Brown was mentioned by the press in the expenses crisis for claiming for the payment of his cleaner. However, no wrongdoing was found and the Commons Authority did not pursue Brown over the claim. Meanwhile, the Commons Fees Office stated that a double payment for a £153 plumbing repair bill was a mistake on their part and that Brown had repaid it in full.
Brown has gone to great lengths to empathise with those who lost family members in the Iraq and Afghanistan conflicts. He has often said "War is tragic", echoing Blair's memorable quote that "War is horrible". Nonetheless, in November 2007 Brown was accused by some senior military figures of not adhering to the 'military covenant', a convention within British politics stating that in exchange for them putting their lives at risk for the sake of national security, the armed forces should in turn be suitably looked after by the government.
Brown skipped the opening ceremony of the 2008 Summer Olympics, on 8 August 2008 in Beijing. He attended the closing ceremony instead, on 24 August 2008. Brown had been under intense pressure from human rights campaigners to send a message to China, concerning the 2008 Tibetan unrest. His decision not to attend the opening ceremony was not an act of protest, rather made several weeks in advance and not intended as a stand on principle.
In a speech in July 2007, Brown personally clarified his position regarding Britain's relationship with the USA "We will not allow people to separate us from the United States of America in dealing with the common challenges that we face around the world. I think people have got to remember that the relationship between Britain and America and between a British prime minister and an American president is built on the things that we share, the same enduring values about the importance of liberty, opportunity, the dignity of the individual. I will continue to work, as Tony Blair did, very closely with the American administration."
Brown and the Labour party had pledged to allow a referendum on the EU Treaty of Lisbon.

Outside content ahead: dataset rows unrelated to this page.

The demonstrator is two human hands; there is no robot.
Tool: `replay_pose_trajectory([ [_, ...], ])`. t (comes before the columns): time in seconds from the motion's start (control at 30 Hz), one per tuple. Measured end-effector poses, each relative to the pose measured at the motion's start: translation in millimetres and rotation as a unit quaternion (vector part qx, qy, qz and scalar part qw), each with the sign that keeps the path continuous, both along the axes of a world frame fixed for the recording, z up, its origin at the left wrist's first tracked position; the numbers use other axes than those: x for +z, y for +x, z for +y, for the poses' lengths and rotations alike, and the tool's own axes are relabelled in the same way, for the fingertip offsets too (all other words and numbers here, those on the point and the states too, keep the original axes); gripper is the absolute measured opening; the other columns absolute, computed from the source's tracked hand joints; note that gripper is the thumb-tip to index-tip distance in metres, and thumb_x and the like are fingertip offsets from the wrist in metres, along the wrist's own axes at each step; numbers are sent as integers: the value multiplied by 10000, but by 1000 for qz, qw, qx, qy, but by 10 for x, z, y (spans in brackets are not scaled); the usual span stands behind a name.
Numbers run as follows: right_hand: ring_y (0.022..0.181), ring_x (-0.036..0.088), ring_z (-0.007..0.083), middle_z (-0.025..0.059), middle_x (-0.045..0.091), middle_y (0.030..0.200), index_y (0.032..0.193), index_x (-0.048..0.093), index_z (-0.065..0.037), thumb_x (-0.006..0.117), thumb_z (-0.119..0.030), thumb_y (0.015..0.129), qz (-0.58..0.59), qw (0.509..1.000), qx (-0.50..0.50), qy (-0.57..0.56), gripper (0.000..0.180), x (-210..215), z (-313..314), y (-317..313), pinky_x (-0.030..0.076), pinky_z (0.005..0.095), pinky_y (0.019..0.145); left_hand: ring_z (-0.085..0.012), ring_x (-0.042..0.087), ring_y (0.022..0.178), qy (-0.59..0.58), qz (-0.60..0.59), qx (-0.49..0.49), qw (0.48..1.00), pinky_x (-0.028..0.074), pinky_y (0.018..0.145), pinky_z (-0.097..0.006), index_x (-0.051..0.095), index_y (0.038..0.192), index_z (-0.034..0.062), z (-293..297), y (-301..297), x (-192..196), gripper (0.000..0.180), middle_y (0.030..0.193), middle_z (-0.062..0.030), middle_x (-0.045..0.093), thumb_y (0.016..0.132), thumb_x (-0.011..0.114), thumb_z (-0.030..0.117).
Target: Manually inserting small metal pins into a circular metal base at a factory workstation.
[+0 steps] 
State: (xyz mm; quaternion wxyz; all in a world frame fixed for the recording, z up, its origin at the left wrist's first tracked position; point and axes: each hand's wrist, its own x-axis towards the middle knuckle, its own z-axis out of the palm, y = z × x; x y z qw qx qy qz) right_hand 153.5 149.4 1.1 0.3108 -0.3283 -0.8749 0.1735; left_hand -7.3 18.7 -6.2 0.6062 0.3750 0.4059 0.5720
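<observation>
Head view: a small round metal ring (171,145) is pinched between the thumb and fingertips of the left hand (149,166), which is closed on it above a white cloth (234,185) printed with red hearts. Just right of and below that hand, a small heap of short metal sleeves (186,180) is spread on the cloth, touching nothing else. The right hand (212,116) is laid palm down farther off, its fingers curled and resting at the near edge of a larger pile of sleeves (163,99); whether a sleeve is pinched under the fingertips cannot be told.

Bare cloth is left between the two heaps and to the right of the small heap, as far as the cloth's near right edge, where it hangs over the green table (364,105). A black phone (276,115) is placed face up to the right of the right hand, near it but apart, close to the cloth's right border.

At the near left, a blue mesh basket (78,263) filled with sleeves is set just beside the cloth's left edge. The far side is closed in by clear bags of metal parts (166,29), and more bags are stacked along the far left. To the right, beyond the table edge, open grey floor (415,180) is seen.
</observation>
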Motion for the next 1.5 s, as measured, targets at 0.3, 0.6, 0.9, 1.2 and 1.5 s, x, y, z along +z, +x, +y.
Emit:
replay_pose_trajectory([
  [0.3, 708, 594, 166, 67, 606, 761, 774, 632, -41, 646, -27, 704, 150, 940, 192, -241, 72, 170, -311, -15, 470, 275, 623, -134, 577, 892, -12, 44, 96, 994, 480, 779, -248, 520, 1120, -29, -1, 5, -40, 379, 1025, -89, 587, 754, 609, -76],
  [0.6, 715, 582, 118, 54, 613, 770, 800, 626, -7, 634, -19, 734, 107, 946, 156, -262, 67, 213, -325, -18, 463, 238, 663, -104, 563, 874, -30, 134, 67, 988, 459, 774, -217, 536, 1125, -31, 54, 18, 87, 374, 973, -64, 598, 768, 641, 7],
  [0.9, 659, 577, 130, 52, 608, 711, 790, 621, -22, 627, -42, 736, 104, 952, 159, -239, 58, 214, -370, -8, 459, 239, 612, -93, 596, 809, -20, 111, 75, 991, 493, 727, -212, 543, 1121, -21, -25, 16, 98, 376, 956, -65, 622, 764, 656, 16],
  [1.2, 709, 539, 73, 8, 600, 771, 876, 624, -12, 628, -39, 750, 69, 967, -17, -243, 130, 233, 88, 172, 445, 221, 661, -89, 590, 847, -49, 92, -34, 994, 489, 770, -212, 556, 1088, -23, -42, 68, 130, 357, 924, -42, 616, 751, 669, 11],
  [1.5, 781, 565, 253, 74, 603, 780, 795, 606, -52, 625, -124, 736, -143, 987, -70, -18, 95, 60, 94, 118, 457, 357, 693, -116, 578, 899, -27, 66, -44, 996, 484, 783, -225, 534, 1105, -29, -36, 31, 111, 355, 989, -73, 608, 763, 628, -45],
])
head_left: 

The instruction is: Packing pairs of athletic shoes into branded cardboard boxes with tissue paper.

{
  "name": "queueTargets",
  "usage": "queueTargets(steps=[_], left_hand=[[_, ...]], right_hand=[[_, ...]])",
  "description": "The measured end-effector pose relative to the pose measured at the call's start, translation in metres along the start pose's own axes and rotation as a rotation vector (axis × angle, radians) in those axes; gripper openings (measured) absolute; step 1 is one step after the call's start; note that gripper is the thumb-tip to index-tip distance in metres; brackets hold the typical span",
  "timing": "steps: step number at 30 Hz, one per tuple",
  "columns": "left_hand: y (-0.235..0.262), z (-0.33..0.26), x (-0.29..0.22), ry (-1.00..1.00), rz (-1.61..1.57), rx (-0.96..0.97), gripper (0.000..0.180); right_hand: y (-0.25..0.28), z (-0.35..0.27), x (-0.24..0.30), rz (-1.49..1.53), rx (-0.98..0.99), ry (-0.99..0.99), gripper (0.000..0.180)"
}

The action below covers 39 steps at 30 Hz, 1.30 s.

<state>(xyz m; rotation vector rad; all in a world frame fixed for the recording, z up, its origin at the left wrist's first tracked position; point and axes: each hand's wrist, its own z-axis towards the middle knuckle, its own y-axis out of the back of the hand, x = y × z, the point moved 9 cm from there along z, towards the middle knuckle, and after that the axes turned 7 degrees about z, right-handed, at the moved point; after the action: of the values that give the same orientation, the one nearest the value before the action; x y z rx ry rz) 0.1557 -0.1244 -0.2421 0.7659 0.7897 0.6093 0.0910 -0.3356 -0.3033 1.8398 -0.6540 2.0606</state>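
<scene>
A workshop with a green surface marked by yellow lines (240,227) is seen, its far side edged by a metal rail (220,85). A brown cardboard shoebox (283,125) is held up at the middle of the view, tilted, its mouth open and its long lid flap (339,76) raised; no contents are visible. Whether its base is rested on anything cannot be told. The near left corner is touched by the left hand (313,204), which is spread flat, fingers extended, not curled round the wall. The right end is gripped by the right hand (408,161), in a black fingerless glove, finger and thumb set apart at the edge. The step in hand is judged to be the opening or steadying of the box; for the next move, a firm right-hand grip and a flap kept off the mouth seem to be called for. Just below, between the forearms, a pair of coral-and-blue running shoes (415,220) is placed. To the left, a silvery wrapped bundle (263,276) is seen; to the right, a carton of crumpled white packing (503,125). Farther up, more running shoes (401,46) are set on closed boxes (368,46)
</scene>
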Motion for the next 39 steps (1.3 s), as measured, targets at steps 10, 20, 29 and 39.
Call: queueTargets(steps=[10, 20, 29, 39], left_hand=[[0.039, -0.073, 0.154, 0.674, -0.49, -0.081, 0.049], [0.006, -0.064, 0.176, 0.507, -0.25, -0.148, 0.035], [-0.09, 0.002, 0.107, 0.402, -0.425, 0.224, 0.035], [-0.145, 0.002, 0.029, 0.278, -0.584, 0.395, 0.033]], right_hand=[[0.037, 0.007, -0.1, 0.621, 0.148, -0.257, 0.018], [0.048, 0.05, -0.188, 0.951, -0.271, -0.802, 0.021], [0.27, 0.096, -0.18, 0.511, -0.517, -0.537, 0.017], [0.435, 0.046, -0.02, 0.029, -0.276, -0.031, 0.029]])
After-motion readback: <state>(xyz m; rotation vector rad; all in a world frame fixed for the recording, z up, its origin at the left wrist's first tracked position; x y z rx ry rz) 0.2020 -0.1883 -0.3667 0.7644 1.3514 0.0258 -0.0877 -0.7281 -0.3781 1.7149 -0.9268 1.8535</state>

On the morning of 13 December 2007, Foreign Secretary David Miliband attended for the Prime Minister at the official signing ceremony in Lisbon of the EU Reform Treaty. Brown's opponents on both sides of the House, and in the press, suggested that ratification by Parliament was not enough and that a referendum should also be held. Labour's 2005 manifesto had pledged to give British public a referendum on the original EU Constitution. Brown argued that the Treaty significantly differed from the Constitution, and as such did not require a referendum. He also responded with plans for a lengthy debate on the topic, and stated that he believed the document to be too complex to be decided by referendum.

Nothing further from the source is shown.